This first section is not from Sogyal Rinpoche it’s from Wildmind.org
The Definition of Mantra
The word mantra is said to come from a root meaning “that which protects the mind.” In Buddhist meditation, many things can be used as objects of concentration — as “mind protectors.”
The breath is used in anapanasati, or mindfulness of breathing meditation. The sensations of walking are used in walking meditation. The emotions are used as a focus in metta bhavana (development of lovingkindness). And visual images are used in visualization. Mantras are sounds — words or phrases — that are used as an object of concentration.
The sounds may be chanted out loud, or may be heard internally. When the mantra is chanted internally, it is the “inner sound” of the thought that is used as an object of focus in meditation.
Mantras can be associated with particular historical or archetypal figures, or may have no such associations. For example, there are mantras associated with the historical Buddha (Om muni muni maha muni Shakyamuni svaha), and the mythical figure Avalokiteshvara (Om mani padme hum).
And so, when mantras are chanted, the figure associated with the mantra may be visualized, or simply borne in mind. Some of these visualization practices are very complex and detailed.
When the mantra is chanted out loud, the sound of the mantra is a focus for attention, although we may also focus on the vibrations in the body, and the movements of the body — the breathing, the lips, tongue, etc.
Mantra chanting can be a solitary or group activity. It may be done as a formal meditation practice, where we sit specifically to recite the mantra, or it may be combined with our daily activities, and be chanted while we’re walking, or driving, or cooking dinner.
Reciting a Mantra
An excerpt from: The Tibetan Book Of Living and Dying
by Sogyal Rinpoche
A second technique, used a great deal in Tibetan Buddhism (and also in Sufism, Orthodox Christianity and Hinduism), is uniting the mind with the sound of a mantra. The definition of mantra is “that which protects the mind.” That which protects the mind from negativity, or that which protects you from your own mind, is called mantra.
When you are nervous, disoriented, or emotionally fragile, chanting or reciting a mantra inspiringly can change the state of your mind completely by transforming its energy and atmosphere. How is this possible? Mantra is the essence of sound, and the embodiment of the truth in the form of sound. Each syllable is impregnated with spiritual power, condenses a spiritual truth, and vibrates with the blessing of the speech of the buddhas. It is also said that the mind rides on the subtle energy of the breath, the prana, which moves through and purifies the subtle channels of the body. So when you chant a mantra, you are charging your breath and energy with the energy of the mantra, and so working directly on your mind and subtle body.

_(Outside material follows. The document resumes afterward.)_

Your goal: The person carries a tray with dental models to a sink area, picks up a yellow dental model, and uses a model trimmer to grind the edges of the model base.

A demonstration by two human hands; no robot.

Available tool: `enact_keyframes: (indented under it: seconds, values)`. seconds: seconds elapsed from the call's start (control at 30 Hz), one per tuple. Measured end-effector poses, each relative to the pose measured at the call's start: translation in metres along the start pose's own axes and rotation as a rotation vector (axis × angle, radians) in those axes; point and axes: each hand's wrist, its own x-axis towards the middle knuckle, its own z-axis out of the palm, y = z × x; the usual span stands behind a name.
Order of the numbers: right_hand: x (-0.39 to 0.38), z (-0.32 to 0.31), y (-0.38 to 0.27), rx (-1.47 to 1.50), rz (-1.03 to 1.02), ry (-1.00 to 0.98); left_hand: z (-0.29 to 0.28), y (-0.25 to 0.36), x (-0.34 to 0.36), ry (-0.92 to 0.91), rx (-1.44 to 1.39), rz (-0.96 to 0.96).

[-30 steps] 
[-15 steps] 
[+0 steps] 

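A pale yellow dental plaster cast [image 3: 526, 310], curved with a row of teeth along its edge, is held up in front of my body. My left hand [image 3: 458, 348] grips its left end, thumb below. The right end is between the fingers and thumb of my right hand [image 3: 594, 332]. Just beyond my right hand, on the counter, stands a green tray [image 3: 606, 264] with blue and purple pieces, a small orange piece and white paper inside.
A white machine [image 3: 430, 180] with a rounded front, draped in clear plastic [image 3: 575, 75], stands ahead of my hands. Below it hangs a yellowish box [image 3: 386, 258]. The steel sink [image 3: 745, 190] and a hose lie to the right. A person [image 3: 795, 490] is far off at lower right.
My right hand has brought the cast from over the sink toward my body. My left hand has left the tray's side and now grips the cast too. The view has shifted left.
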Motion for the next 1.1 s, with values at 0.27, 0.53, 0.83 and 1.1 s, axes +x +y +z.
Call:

The mantra I recommend to my students is OM AH HUM VAJRA GURU PADMA SIDDHI HUM (Tibetans say: Om Ah Hung Benza Guru Pema Siddhi Hung), which is the mantra of Padmasambhava, the mantra of all the buddhas, masters, and realized beings, and so uniquely powerful for peace, for healing, for transformation, and for protection in this violent, chaotic age. Recite the mantra quietly, with deep attention, and let your breath, the mantra, and your awareness become slowly one. Or chant it in an inspiring way, and rest in the profound silence that sometimes follows.
Even after a lifetime of being familiar with the practice, I am still sometimes astonished by the power of mantra. A few years ago, I was conducting a workshop for three hundred people in Lyons, France, mostly housewives and therapists. I had been teaching all day, but they seemed really to want to make the most of their time with me and kept on asking me questions, relentlessly, one after another. By the end of the afternoon I was completely drained, and a dull and heavy atmosphere had descended over the whole room. So I chanted a mantra, this mantra I have taught you here. I was amazed by the effect: In a few moments I felt all my energy was restored, the atmosphere around us was transformed, and the whole audience seemed once again bright and enchanting. I have had experiences like this time and time again, so I know it is not just an occasional “miracle”!